Randolph students listen to Dalai Lama

When he heard the Dalai Lama speak on Wednesday, Paul Rush ’16 had a pleasant surprise. During the first few minutes that the Tibetan Buddhist monk was on stage, he laughed and smiled, and he said several things that made the audience laugh as well.

“Seeing him in person, getting to actually hear his voice, and experiencing his sense of humor struck me a little,” said Rush, one of several Randolph College students who traveled to hear the religious leader speak. “I had guessed he would be very serious. Instead, I saw this humble monk from Tibet.”

Rush, a Buddhist, said seeing the Dalai Lama was an unforgettable, once-in-a-lifetime experience for him. “I learned through his anecdotes that all peoples are basically the same, and it is a great tragedy we live as if our world is separated when we are all one people,” he said.

Suzanne Bessenger, a professor of religious studies, took her first-year seminar class on
Buddhism to hear the Dalai Lama speak at the College of William and Mary Wednesday.
The Dalai Lama came to The College of William and Mary, just a few hours from Randolph, as part of his current lecture tour through the United States. In his speech Wednesday, he emphasized the importance of human compassion and religious tolerance. Haylee Reynolds ’16 was impressed that he did not single out Buddhism as something better than other religions, and he said that good people are found in all faiths. “Although the philosophies of the major world religions differ, he said, they all revolve around the basis of compassion,” Reynolds said.

Suzanne Bessenger, a religious studies professor at Randolph, organized the trip for her class, Sons and Daughters of the Buddha, a seminar course for first-year students.
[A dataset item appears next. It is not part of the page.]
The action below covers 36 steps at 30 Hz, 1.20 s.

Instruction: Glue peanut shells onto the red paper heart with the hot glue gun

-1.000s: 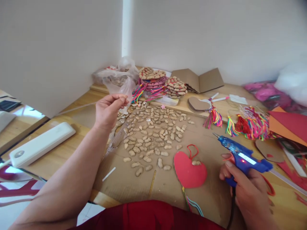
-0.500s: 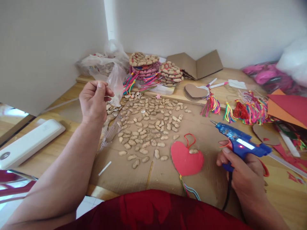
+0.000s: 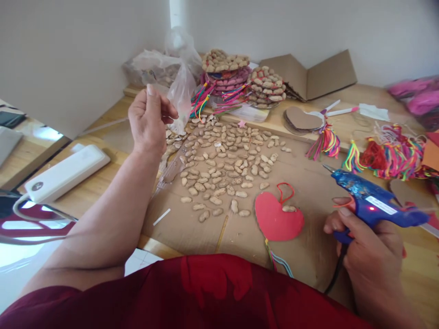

The experience added a unique element for students.

“The course explores the world views and introductory philosophies of Buddhism by examining the life stories of some of its more iconic adherents,” Bessenger said. “Having the chance to see the Dalai Lama, arguably one of the most famous Buddhists alive today, was a great opportunity for my students to see the course material in action.

“Not only did they get to hear a world-renowned scholar-practitioner of Buddhism discuss the very same Buddhist concepts we studied in class, but they also had the opportunity to witness first hand a 20th-21st century life and life story intimately shaped by that tradition,” Bessenger added. “It was a tremendous opportunity.”